No mais recente ato eleitoral que decorreu em Portugal no início de março assistiu-se a um novo recorde de 6,1 milhões de eleitores. Nunca antes tinham votado tantas pessoas numas eleições em Portugal como nestas legislativas, e registou-se uma taxa de abstenção de 33,8%, a mais baixa em quase 30 anos, desde as eleições legislativas de 1995. Apesar de todo este retrato positivo da participação  cívica neste processo eleitoral, estas eleições vieram demonstrar, mais uma vez, a inegável e indiscutível necessidade de transformação para um processo eleitoral mais digital, simplificado e ajustado.

Os argumentos não faltam, a começar pela ainda obrigatoriedade de deslocação física dos eleitores às mesas de voto e o recurso a boletins de voto em papel, incapacidade de oferecer aos eleitores com mobilidade reduzida a possibilidade de registar o seu voto, mas sobretudo pelas mais de 1,5 milhões de cartas com boletins de voto que foram remetidas a 189 destinos, aos eleitores portugueses dos dois círculos no estrangeiro — Europa e Fora da Europa – para votarem via postal. Acresce a isto, um número significativo de votos dos eleitores portugueses residentes no estrangeiro considerados nulos (cerca de 40%) porque, de entre vários motivos, não vêm acompanhados da respetiva cópia do cartão de cidadão, tal como é exigido pela lei eleitoral, em total contradição com as normas governamentais, que procura cada vez mais desencorajar, e até proibir, a fotocópia do cartão do cidadão no ato de atendimento ao público. Adicionalmente, assistimos a um Centro de Congressos de Lisboa – onde funcionam as assembleias de recolha e escrutínio dos votos dos emigrantes – completamente sobrelotado de pessoas, caixotes, envelopes e boletins de voto, num processo que leva mais de 3 semanas a ser concluído.

Num contexto de transformação e inovação digitais, com a presença cada vez maior da Inteligência Artificial, com a migração de infraestruturas para a cloud e, sobretudo, com sistemas de cibersegurança e de autenticação segura, porque não confiar na aplicação da digitalização para acelerar a reinvenção do processo eleitoral, através da implementação de novos sistemas de voto, sobretudo nos círculos eleitorais do estrangeiro?

Continuamos a insistir num momento cívico de votação presencial e com recurso a boletins em papel, num processo pouco ágil, burocratizado e, no caso dos votos à distância, com uma noção de segurança garantida apenas pela resistência de um envelope. Ao longo dos anos têm sido implementados processos eleitorais digitais por várias zonas do globo, contribuindo para o fortalecimento da democracia através de processos de votos seguros, mais cómodos e ajustados e alavancado a participação sobretudo em votos de expatriados e em mobilidade. Estes processos são em grande medida ajustados às necessidades de cada processo e sistema eleitoral, acompanhados não só pela implementação de sistemas e tecnologia de reconhecimento biométrico, autenticação dupla, encriptação de dados e anonimização garantida, mas também por campanhas de sensibilização e de acompanhamento aos eleitores.

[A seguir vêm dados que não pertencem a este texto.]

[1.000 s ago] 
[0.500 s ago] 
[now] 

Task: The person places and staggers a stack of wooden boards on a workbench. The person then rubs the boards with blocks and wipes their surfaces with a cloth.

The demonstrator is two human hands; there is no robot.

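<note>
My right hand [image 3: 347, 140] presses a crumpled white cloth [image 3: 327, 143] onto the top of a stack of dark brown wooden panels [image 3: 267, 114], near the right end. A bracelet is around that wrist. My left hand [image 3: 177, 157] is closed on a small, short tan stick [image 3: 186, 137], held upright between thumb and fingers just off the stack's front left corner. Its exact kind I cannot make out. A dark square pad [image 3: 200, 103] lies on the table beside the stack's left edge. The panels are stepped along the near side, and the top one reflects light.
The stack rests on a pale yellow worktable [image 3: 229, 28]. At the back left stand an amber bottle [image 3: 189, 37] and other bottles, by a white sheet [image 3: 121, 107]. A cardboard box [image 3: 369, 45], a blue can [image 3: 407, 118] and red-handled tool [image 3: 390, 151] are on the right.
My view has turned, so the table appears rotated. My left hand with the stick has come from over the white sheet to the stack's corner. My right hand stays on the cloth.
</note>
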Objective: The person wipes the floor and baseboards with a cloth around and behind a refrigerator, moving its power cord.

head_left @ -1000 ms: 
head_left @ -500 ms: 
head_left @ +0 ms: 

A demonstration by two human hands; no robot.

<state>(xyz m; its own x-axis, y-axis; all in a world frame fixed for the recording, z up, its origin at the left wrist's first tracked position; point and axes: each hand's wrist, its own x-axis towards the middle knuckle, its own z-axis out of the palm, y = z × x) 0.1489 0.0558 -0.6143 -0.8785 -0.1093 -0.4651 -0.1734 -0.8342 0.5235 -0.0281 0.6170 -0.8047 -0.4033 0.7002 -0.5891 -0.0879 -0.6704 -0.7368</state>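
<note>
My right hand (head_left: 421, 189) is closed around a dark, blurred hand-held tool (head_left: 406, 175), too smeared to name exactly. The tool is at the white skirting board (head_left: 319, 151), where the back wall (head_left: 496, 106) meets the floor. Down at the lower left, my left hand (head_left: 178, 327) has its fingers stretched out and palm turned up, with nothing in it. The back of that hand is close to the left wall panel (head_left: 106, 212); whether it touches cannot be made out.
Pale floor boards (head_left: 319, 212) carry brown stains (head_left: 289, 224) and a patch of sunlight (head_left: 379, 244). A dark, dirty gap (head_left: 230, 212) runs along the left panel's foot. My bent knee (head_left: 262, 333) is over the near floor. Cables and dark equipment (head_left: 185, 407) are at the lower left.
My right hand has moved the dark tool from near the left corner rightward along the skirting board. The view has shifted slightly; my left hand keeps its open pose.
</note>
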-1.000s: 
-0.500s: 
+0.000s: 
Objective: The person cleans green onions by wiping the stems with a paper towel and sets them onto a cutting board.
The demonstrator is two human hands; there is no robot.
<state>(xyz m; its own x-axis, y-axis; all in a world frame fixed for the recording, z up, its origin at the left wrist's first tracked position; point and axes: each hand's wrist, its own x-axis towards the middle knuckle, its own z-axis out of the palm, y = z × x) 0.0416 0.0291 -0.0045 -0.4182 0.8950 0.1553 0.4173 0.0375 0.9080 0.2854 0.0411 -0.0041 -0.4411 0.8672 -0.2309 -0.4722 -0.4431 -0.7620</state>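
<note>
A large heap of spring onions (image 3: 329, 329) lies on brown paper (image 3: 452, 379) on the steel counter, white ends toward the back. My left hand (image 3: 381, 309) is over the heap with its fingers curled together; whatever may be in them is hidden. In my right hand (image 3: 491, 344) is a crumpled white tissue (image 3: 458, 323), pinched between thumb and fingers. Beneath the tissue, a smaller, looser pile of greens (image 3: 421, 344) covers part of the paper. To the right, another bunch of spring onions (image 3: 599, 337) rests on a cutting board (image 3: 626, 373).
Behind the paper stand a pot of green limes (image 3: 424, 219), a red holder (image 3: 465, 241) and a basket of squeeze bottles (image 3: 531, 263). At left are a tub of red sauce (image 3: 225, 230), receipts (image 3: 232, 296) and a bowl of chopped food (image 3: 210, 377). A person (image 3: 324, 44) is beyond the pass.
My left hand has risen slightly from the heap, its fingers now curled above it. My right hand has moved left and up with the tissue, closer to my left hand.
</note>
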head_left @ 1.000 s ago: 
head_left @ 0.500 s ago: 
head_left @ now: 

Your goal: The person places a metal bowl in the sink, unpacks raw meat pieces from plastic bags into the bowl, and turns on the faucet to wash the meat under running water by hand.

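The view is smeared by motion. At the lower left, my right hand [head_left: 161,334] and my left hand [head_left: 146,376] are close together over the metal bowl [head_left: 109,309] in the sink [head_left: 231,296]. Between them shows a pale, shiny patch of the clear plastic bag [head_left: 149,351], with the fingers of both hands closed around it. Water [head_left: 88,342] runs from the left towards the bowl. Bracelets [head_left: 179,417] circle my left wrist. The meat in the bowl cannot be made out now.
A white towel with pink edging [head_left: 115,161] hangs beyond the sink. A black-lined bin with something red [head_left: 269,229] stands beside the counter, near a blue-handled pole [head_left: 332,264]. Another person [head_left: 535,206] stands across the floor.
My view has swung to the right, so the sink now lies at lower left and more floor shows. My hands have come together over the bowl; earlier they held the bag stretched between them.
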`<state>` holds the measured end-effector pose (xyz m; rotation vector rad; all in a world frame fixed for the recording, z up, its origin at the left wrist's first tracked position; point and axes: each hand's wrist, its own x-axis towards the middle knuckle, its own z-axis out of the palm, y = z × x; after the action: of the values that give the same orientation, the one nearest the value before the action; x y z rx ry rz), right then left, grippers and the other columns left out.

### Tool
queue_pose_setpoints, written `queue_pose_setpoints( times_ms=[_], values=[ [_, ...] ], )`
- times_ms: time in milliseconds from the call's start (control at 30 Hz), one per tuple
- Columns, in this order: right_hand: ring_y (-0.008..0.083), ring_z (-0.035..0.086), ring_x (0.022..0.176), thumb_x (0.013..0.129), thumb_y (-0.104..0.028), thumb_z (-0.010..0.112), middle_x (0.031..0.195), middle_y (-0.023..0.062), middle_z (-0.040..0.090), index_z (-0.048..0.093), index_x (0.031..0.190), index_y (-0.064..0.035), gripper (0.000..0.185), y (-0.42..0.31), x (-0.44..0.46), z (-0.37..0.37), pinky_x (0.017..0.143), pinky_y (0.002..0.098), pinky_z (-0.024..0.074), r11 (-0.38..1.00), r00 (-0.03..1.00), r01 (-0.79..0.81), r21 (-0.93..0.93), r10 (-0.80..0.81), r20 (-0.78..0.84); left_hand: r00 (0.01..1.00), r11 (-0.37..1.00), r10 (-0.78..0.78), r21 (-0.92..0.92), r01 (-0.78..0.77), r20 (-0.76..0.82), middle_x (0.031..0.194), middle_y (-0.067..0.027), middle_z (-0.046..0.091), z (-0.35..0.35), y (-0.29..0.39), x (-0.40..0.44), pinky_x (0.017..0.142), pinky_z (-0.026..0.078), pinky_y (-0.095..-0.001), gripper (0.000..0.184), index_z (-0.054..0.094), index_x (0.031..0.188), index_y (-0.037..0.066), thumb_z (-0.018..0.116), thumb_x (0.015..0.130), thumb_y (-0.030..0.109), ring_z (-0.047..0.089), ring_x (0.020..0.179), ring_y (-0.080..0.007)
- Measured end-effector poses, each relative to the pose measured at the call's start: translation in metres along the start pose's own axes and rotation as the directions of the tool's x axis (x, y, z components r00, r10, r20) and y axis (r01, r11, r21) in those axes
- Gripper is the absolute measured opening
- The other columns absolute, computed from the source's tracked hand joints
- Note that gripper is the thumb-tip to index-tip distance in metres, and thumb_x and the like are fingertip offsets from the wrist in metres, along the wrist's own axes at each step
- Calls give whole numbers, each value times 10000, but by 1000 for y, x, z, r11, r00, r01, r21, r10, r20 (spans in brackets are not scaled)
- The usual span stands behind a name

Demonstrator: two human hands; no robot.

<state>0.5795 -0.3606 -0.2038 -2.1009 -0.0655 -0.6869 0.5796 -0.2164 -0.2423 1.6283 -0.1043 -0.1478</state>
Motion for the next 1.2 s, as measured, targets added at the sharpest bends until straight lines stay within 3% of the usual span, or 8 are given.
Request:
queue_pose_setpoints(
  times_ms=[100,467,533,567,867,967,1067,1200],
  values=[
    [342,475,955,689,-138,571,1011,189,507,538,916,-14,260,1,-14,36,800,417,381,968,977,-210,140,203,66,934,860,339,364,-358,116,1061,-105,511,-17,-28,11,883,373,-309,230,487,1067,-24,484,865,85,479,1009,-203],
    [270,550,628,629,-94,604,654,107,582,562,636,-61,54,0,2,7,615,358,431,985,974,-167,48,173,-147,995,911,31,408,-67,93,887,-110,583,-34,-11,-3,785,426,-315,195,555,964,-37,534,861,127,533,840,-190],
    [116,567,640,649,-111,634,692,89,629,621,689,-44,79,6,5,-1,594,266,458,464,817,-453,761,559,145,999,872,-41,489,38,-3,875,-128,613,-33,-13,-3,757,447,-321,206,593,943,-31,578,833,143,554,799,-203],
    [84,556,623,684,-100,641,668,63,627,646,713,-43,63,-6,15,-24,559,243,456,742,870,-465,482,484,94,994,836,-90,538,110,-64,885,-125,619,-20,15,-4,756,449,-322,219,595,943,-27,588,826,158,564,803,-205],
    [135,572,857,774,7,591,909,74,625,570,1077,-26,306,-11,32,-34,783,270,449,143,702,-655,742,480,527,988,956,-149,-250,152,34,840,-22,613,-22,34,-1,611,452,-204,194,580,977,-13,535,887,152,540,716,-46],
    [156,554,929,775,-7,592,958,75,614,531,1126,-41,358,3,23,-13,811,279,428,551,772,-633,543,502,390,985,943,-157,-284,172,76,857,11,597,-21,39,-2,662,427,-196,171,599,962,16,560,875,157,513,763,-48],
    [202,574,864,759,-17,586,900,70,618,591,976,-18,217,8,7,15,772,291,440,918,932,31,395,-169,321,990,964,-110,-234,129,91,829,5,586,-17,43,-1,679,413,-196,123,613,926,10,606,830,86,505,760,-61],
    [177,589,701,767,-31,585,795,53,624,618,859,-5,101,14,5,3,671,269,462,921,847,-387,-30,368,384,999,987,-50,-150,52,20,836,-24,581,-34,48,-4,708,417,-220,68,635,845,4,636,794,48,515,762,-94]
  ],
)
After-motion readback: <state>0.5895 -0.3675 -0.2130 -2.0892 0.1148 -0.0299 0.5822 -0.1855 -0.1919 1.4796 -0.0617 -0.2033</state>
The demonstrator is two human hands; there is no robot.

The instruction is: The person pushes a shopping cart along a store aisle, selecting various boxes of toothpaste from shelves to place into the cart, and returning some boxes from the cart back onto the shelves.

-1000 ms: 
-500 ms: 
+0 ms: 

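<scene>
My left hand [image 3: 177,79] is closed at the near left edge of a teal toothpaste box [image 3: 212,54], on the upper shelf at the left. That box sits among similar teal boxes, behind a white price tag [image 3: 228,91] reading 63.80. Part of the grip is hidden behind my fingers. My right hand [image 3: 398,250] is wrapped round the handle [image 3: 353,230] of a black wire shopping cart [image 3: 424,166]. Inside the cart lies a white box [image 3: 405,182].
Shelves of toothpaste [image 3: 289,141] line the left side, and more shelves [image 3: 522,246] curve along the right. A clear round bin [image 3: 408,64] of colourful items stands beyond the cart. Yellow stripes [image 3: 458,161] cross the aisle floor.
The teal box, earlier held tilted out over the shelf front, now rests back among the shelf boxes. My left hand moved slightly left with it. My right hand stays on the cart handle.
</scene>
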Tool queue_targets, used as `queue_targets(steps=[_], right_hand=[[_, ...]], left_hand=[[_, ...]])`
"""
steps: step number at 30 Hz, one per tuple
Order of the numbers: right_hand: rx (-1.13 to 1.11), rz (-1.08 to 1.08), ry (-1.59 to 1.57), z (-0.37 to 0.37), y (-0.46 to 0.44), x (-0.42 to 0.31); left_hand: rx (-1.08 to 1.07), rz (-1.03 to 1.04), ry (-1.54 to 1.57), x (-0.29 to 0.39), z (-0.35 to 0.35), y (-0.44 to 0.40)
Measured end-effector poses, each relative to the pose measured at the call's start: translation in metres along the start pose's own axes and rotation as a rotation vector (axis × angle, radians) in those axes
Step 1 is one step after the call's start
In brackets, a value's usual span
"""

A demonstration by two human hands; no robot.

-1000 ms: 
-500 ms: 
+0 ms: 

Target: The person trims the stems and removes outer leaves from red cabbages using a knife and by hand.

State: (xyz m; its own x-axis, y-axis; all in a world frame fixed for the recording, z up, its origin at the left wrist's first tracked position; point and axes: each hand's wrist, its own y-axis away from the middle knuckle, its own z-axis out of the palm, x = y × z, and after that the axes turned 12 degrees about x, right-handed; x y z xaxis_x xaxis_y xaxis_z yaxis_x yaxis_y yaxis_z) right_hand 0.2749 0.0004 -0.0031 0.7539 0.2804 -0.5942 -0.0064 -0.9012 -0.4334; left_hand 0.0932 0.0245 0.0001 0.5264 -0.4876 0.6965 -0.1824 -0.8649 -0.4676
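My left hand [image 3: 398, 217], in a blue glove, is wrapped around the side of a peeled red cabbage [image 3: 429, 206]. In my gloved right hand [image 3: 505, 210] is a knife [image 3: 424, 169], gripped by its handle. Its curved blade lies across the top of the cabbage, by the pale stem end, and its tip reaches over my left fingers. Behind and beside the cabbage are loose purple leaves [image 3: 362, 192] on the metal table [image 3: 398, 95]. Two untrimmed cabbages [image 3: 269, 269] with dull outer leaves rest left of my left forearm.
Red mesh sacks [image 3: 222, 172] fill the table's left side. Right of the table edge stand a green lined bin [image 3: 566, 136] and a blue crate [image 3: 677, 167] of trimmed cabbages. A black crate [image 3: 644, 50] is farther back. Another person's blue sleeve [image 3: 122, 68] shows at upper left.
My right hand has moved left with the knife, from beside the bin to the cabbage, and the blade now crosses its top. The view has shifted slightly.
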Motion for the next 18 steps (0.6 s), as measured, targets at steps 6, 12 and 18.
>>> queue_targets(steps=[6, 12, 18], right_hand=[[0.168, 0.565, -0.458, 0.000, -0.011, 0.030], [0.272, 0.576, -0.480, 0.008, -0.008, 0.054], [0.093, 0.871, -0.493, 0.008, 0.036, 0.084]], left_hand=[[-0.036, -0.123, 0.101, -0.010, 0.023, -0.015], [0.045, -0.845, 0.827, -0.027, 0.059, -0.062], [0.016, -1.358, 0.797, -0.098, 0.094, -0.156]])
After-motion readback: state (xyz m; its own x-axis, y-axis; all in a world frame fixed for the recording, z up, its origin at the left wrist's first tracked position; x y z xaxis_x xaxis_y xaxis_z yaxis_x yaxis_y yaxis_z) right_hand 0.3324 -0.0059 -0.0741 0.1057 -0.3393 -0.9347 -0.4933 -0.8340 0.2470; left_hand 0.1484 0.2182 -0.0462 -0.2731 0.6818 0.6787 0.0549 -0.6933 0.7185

PUB • CONTINUE A LER A SEGUIR

Os benefícios e as vantagens seriam imediatos, visíveis e mensuráveis. Os processos eleitorais digitais tornam o sistema de voto mais fácil, reduzem os riscos provocados pela intervenção humana, colocam um ponto final nos votos manuais imprecisos e, mais importante, aumentam a participação eleitoral, reduzindo a abstenção.

Efetivamente, o voto em mobilidade pode ser uma ferramenta para facilitar o voto das comunidades emigrantes, que tem vindo a crescer ao longo dos anos e com um perfil mais participativo e qualificado e que hoje representa cerca de 2,7 milhões portugueses. Por outro lado, pode potenciar a participação dos eleitores em Portugal, dado que o nosso país apresenta uma das taxas de abstenção mais altas da Europa Ocidental, em subida continuada desde a década de 90.

O ato eleitoral é um dos mais simples e mais impactantes movimentos da cidadania e da democracia, pelo que é essencial que seja expressivo e que a taxa de participação seja elevada. Mais do que nunca, é urgente e necessário apostar na evolução de todo o processo eleitoral para o tornar mais sustentável, acessível, interativo e, sobretudo, mais digital.